Page 29 of Heartless


  “Are you all right?” she asked.

  A ghost smile fluttered over his mouth—but just one side, barely revealing his dimples. “Mostly right, my lady.”

  She grinned, briefly, at the memory of their first meeting, but with her thoughts no longer writhing with pain, questions were fast pouring into her. “How did we get here? There was … I remember a wall of stone, surrounding us…” Her thoughts were hazy. It felt more like a dream than reality.

  “I am a Rook,” Jest said. “I can travel faster than any carriage, so long as the path is straight.”

  She opened her mouth, but shut it again. She didn’t understand, but she sensed he had been as clear as he could. So she started again, “The treacle well is real.”

  He nodded.

  “Do you think … do you think it could help the Turtle?”

  Jest looked surprised at the question, but gathered himself quickly. “Hatta already tried, but the poor creature wouldn’t follow him here. He wasn’t desperate enough.”

  “Desperate?” She faintly remembered Hatta saying something about desperation too.

  “Yes. He was distraught and miserable, no doubt, but that isn’t enough. I’m afraid he will forever be a Mock Turtle now.” He rocked back on his heels and, as if afraid of what other questions Cath might be preparing, said, “If you think you’re able to walk, I’ll escort you home. Miss Mary Ann will be worried. No doubt, everyone will be by now.”

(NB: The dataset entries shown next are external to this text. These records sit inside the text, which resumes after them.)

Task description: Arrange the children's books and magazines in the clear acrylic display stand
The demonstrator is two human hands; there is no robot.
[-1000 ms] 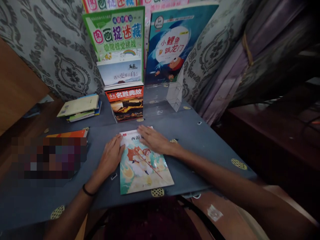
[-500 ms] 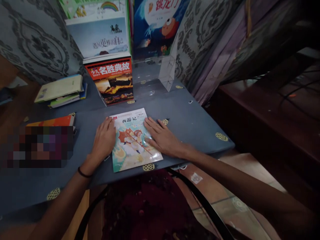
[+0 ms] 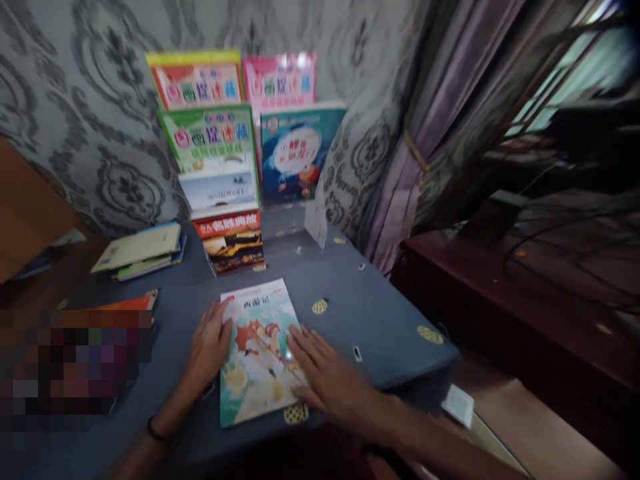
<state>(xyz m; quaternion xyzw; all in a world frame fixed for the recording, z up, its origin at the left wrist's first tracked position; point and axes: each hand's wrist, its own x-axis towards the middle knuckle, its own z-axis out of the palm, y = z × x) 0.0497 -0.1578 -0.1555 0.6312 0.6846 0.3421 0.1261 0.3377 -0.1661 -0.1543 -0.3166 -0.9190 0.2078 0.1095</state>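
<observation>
A thin paperback book (image 3: 260, 357) with an illustrated cover lies face up near the front edge of the blue table. My left hand (image 3: 207, 343), with a dark band at the wrist, rests along the book's left edge, its fingers straight and slightly blurred. On the other side, my right hand (image 3: 325, 363) lies flat, fingertips over the cover's right edge and thumb near the lower right corner. Both hands touch the book; neither is wrapped round it.
Behind the book, a stand holds several upright books, among them a red-titled one (image 3: 233, 241) and a blue one (image 3: 295, 157). A book pile (image 3: 143, 250) lies at left, near an orange-topped, pixelated item (image 3: 125, 301). A dark red cabinet (image 3: 500, 313) stands right.
The view has tilted up, so the book and hands sit lower and more of the stand shows. My right hand has slid down the book's right edge toward me; the left stays put.
</observation>
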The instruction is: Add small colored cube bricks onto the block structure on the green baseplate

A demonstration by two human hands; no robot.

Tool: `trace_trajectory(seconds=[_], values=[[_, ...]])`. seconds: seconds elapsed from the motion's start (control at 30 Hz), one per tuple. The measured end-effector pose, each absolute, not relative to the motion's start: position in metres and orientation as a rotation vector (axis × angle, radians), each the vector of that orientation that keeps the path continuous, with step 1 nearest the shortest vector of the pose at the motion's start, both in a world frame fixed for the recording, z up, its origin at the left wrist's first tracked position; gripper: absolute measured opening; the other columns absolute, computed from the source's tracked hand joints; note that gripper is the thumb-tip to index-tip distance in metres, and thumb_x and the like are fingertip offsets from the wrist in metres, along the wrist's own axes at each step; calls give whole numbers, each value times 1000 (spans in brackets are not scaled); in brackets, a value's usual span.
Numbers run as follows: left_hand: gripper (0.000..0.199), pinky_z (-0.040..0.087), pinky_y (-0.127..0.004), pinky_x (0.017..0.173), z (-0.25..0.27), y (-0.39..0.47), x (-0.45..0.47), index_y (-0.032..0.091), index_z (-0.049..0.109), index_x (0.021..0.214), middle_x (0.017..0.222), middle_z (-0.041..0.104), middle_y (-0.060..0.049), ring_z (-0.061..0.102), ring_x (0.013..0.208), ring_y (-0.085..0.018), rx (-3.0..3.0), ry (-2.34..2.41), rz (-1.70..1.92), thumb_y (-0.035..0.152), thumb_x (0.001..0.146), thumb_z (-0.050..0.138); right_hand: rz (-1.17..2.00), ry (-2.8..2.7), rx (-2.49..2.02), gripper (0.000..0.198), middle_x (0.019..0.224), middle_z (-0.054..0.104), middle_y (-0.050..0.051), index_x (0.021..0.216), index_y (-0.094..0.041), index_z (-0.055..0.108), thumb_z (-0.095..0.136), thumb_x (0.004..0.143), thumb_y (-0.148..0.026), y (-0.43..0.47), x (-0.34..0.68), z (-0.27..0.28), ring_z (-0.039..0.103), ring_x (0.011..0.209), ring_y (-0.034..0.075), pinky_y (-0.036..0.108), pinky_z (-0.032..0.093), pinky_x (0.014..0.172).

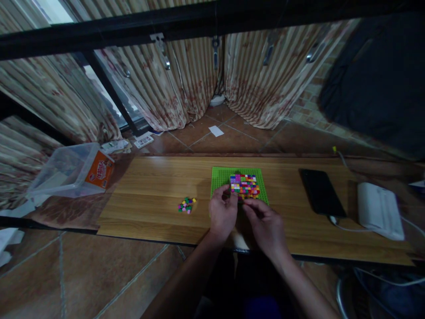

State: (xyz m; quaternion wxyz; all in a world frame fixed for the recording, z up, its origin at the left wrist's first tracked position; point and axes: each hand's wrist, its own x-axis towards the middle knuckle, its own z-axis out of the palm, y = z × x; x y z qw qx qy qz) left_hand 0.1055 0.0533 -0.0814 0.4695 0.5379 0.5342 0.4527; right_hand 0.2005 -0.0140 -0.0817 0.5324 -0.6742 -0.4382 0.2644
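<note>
A block of many-coloured toy building bricks [245,184] stands on a green studded baseplate [221,173] in the middle of the wooden table. At the block's left front corner is my left hand [222,213], its fingers curled and the thumb against the bricks. My right hand [268,225] is at the front edge of the block, thumb and forefinger pinched together close to the lower bricks. Whatever lies between those fingertips is too small to make out. A small pile of loose bricks [186,205], green, pink, yellow and dark, lies left of the baseplate.
On the right of the wooden table [149,177] lie a black phone [321,191] with a white cable and a white box-shaped device [380,210]. A clear plastic bin [69,170] with an orange label stands off the left end. A black bar [199,22] crosses above.
</note>
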Motion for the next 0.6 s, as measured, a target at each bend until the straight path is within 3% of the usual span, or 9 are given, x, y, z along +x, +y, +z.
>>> trace_trajectory(seconds=[0.6], values=[[25,49,-23,65,-93,56,111,11,68,98,81,65,-5,60,71,-13,1152,1225,1223,25,77,62,586,-1022,-1517,19,97,73,6,92,-23,74,61,84,-34,-11,209,-88,67,91,20,37,51,85]])
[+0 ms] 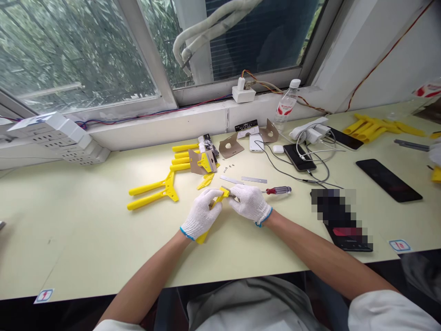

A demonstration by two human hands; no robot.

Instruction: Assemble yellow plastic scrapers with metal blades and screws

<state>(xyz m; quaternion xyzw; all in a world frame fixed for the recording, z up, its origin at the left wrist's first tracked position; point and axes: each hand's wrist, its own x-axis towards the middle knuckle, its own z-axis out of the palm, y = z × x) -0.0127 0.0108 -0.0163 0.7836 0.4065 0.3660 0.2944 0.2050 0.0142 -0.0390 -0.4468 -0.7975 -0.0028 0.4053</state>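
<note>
Both hands in white knitted gloves with blue cuffs, meeting low over the worktop [99, 243], near its front edge. Left hand [200, 212] grasping a yellow scraper [224, 192]; it slants, head end up and away from the person, handle end showing below the glove. Right hand [250, 202] at the head end, fingers bunched in close; a bit of grey shows there, but cannot tell exactly what these fingers pinch.

Screwdriver [279, 190], red and clear grey handle, lies just beyond the right hand, handle pointing right, shaft running toward the glove. Cannot tell if the two touch.

Beyond the hands: two thin metal strips [254, 179] lying flat, near each other; small screws [225, 169] scattered behind them; a loose yellow piece [206, 181] to their left. Two yellow scrapers [146, 201] lie together left of the left hand, handles pointing left. Farther back, a cluster of yellow handles [181, 161], with a brown card [197, 164] around a scraper head in front.

Right side: white power strip [312, 132] in tangled cables, black phone [299, 157] beside it. Water bottle [286, 108] upright near the window wall. More yellow handles [370, 130] piled far right.
</note>
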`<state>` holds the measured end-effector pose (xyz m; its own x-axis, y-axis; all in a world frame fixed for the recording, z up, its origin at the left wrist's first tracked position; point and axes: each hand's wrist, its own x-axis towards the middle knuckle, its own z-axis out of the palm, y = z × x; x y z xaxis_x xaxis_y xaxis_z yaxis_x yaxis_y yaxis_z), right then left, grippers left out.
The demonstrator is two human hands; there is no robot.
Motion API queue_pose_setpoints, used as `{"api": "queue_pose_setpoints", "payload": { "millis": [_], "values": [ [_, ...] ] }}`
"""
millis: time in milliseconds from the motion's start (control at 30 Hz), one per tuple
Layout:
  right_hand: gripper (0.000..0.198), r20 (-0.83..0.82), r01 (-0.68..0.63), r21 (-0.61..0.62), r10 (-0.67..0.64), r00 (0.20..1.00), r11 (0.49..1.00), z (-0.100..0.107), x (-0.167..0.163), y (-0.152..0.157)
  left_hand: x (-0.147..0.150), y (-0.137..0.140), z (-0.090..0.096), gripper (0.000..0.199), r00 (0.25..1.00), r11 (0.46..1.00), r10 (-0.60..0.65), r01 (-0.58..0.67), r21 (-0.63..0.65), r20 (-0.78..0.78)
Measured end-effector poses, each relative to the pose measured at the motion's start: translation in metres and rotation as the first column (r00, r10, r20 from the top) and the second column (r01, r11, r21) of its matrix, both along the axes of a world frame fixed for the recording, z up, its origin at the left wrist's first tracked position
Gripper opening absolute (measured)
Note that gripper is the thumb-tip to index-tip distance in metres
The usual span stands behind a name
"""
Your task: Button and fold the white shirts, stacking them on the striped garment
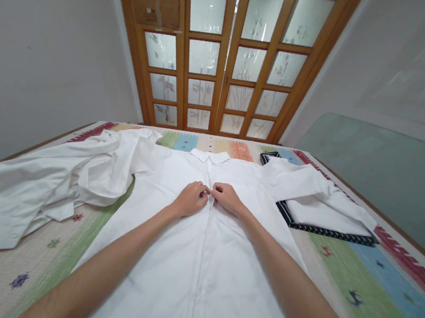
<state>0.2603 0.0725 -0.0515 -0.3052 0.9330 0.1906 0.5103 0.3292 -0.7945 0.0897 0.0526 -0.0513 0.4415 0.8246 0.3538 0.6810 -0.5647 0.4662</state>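
Note:
A white shirt [162, 275] lies spread out, front up, with its collar [209, 156] at the far end and its front placket running down the middle toward me. My left hand [192, 198] pinches the left side of the placket at chest height. Facing it, my right hand [225, 197] pinches the other side, the fingertips of both hands nearly meeting. Any button between the fingers is too small to make out. The right sleeve in view [297, 180] stretches outward over a black-edged piece.
A crumpled white garment [54, 178] lies at the left on the patterned cloth [383, 298]. At the right is a folded white piece with a black patterned border [333, 235]. Wooden glass-paned doors [223, 54] stand beyond the far edge, and a pale green board [378, 171] leans at right.

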Motion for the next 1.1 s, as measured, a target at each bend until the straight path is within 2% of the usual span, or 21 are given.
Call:
{"api": "queue_pose_setpoints", "payload": {
  "millis": [167, 300, 500, 667, 800, 900, 1000, 1100],
  "values": [
    [0.014, -0.023, -0.028, -0.033, 0.028, 0.999, 0.999, 0.001, 0.002, 0.000, -0.001, 0.002, -0.001, 0.010, 0.995, 0.996, -0.043, 0.049, -0.069, 0.093],
    [0.013, -0.026, -0.013, -0.051, 0.012, 1.000, 0.999, 0.001, 0.003, 0.000, -0.001, 0.000, 0.002, 0.006, 0.987, 0.988, -0.024, 0.049, -0.150, 0.162],
    [0.013, -0.130, -0.032, -0.110, 0.017, 0.991, 0.993, 0.003, 0.004, 0.001, -0.009, 0.002, 0.008, 0.007, 0.939, 0.935, -0.046, 0.161, -0.317, 0.341],
    [0.017, -0.332, -0.045, -0.204, -0.026, 0.943, 0.978, 0.008, 0.009, 0.002, -0.023, 0.012, 0.010, 0.021, 0.835, 0.880, -0.001, 0.262, -0.396, 0.550],
    [0.020, -0.416, -0.050, -0.229, -0.051, 0.908, 0.972, 0.011, 0.013, 0.001, -0.030, 0.016, 0.009, 0.034, 0.661, 0.812, 0.145, 0.345, -0.470, 0.736],
    [0.017, -0.426, -0.057, -0.221, -0.044, 0.904, 0.974, 0.010, 0.013, 0.001, -0.030, 0.016, 0.007, 0.040, 0.557, 0.772, 0.248, 0.381, -0.509, 0.792],
    [0.012, -0.427, -0.076, -0.209, -0.021, 0.904, 0.975, 0.006, 0.011, 0.002, -0.030, 0.016, 0.006, 0.042, 0.537, 0.753, 0.278, 0.393, -0.528, 0.796],
    [0.011, -0.389, -0.090, -0.172, 0.016, 0.921, 0.981, -0.001, 0.009, 0.002, -0.029, 0.017, 0.006, 0.038, 0.588, 0.780, 0.233, 0.362, -0.510, 0.775]
  ]
}}
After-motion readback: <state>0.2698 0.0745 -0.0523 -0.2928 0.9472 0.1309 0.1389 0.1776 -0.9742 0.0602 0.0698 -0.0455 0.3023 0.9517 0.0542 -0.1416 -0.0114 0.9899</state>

  She glanced around. “How much time has passed since we left the theater?”

  “An hour or two, I think, but no timepiece will work here.”

  “That can’t be right. It’s near daylight.”

  Amusement glinted in his eyes. “Or it’s near night. Never one or the other. At least, that’s what Hatta told me. I’ve only been here once before, but it was the same then.”

  “Never day or night,” she murmured, looking around at the gold-lit grasses. “How can it be?”

  “I suspect Time has never set foot in this glen. Perhaps he isn’t willing to pay whatever price the Sisters would demand.” His voice lowered. “Or maybe he’s never been desperate enough to find it.”

  Cath dug her bare toes into the soft grass. “And how did you find it? You and Hatta.”

  His shoulders slumped and, as if realizing that she was not about to leave, no matter how much time had or hadn’t passed, he lowered himself to sit beside her. He peeled off his gloves and set them and the tri-pointed hat aside. “Only the desperate will ever find this place. Hatta found it when he was desperate not to meet the same fate as his father. I brought you here because you were in so much pain, and I was desperate to make it stop.”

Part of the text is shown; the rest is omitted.